Question

A concave mirror forms the real image of an object which is magnified $4$ times. The object is moved $3cm$ away, the magnification of the image is $3$ times. What is the focal length of the mirror?
A. $3cm$
B. $4cm$
C. $12cm$
D. $36cm$

Answer 1

There are three types of mirrors that are commonly used. There are mainly three types of mirrors: plain, convex, and concave. All of them will be used for different purposes. Various mirrors have different properties. In the case of convex mirrors, virtual images are always formed. Plain mirrors create virtual pictures, while concave mirrors create both virtual and real images. In the sense that it is real, it is an inverted image. Whatever the direction, we may use a magnification formula to calculate the image size.
$m = - \dfrac{v}{u} = \dfrac{f}{{f - u}}$
Where,
$m$ is the magnification.
$v$ is the object distance.
$u$ is the image distance and
$f$ is the focal length.

Complete Step By Step Answer:
Various placements of an object in front of a concave mirror provide different image positions. When an object is put between the concave mirror's pole and focus, an image is generated on the opposite side of the mirror. That image can be enlarged or shrunk, and it can be virtual. When an object is placed between the focus and the centre, the picture is produced away from the centre and is actual and inverted. As illustrated in the diagram, the image will be larger than the object.
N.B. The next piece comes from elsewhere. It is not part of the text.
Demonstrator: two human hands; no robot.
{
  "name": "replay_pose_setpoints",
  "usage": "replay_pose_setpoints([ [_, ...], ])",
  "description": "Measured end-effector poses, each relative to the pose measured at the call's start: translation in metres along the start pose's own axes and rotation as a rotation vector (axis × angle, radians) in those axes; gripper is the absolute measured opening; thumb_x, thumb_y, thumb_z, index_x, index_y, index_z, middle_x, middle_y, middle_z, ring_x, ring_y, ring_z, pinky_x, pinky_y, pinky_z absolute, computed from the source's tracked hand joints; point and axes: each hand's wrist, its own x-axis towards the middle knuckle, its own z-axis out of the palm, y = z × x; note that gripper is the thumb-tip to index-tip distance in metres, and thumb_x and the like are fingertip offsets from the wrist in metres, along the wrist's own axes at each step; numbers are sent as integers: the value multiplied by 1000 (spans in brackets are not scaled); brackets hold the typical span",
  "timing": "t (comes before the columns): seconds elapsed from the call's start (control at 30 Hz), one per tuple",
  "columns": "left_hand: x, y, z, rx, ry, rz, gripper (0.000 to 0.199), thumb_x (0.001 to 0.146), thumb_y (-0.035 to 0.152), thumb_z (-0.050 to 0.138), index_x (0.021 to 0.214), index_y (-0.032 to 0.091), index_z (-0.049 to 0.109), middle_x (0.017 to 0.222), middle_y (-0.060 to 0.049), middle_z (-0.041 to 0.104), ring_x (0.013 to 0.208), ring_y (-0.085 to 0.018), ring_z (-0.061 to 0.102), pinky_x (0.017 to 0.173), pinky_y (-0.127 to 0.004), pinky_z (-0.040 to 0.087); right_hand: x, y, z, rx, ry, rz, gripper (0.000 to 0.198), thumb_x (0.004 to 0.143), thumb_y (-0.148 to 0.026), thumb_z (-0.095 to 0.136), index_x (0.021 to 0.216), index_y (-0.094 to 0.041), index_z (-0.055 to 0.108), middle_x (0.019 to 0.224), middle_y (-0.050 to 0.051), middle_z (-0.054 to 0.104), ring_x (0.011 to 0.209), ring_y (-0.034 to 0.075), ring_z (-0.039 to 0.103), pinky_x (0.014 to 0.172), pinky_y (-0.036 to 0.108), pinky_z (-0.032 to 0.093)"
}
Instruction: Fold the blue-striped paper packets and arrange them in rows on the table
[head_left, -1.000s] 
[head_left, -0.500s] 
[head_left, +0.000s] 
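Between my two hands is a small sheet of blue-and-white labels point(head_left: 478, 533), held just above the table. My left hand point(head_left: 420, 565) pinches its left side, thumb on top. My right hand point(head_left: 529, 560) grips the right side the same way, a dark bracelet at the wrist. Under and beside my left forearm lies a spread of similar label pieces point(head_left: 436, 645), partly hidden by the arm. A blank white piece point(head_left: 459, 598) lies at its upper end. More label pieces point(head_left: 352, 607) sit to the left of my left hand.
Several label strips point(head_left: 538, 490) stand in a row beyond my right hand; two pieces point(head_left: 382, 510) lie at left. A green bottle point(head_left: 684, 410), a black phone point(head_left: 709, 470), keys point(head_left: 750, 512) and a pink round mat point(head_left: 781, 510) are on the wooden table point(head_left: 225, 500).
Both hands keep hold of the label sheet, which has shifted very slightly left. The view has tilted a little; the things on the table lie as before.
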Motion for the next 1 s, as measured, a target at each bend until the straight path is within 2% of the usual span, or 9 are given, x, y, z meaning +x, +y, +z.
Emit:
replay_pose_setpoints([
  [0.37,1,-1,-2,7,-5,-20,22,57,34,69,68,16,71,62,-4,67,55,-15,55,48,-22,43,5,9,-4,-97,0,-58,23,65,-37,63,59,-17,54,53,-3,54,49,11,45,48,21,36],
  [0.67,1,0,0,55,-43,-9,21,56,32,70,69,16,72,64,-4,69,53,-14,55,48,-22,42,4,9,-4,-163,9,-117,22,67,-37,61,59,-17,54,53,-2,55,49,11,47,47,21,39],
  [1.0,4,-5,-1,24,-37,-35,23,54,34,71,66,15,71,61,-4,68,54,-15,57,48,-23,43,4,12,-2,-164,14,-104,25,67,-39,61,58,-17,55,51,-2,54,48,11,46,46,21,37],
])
The magnification given by the concave mirror is $3$ . Because it is a real image that has been magnified, it will come within the above diagram. As a result, the image will be magnified and inverted. As a result, magnification with the correct sign will be $- 3$ . The distance between the object and the sign is $- vcm$ .
And we know magnification is given as,
$m = \dfrac{f}{{f - u}}$
$\- 3 = \dfrac{f}{{u - 3}} \\\ \Rightarrow f = 3u + 9 \\\$
Also, in this case we can write,
$\dfrac{{ - 1}}{{3u + 9}} - \dfrac{1}{{u + 3}} = \dfrac{{ - 1}}{f}$ -----(1)
And in first case,
$\dfrac{1}{v} + \dfrac{1}{u} = \dfrac{1}{f}$
And as per question it will become,
$\dfrac{{ - 1}}{{4u}} - \dfrac{1}{u} = \dfrac{{ - 1}}{f}$ -----(2)
Now, solving equation 1 and 2
$f = \dfrac{{4u}}{5}$
And taking common $u + 3$ from equation 1
$\dfrac{{1 + 3}}{{3\left( {u + 3} \right)}} = \dfrac{1}{f} \\\ \Rightarrow 4f = \dfrac{{3\left( {u + 3} \right)}}{1} \\\ \Rightarrow f = \dfrac{{3\left( {u + 3} \right)}}{4} \\\$
Now we have got two values of $f$ now comparing both the values and finding the values of $u$
$\dfrac{{4u}}{5} = \dfrac{{3\left( {u + 3} \right)}}{4} \\\ \Rightarrow 16u = 15u + 45 \\\ \Rightarrow u = 45 \\\$
And putting the values of $u$ in $f = \dfrac{{4u}}{5}$
$f = \dfrac{{4 \times 45}}{5} \\\ \Rightarrow f = 36 \\\$
Therefore, the focal length of the mirror is $36cm$ .
Hence option D is the correct option.

Note:
The image we get at the end of the process is an inverted real-sized image. We should place the object between the pole and the focus of the mirror if we need a virtual expanded image of the same magnification. When we place something between the mirror's centre and focus, we get an inverted enlarged image.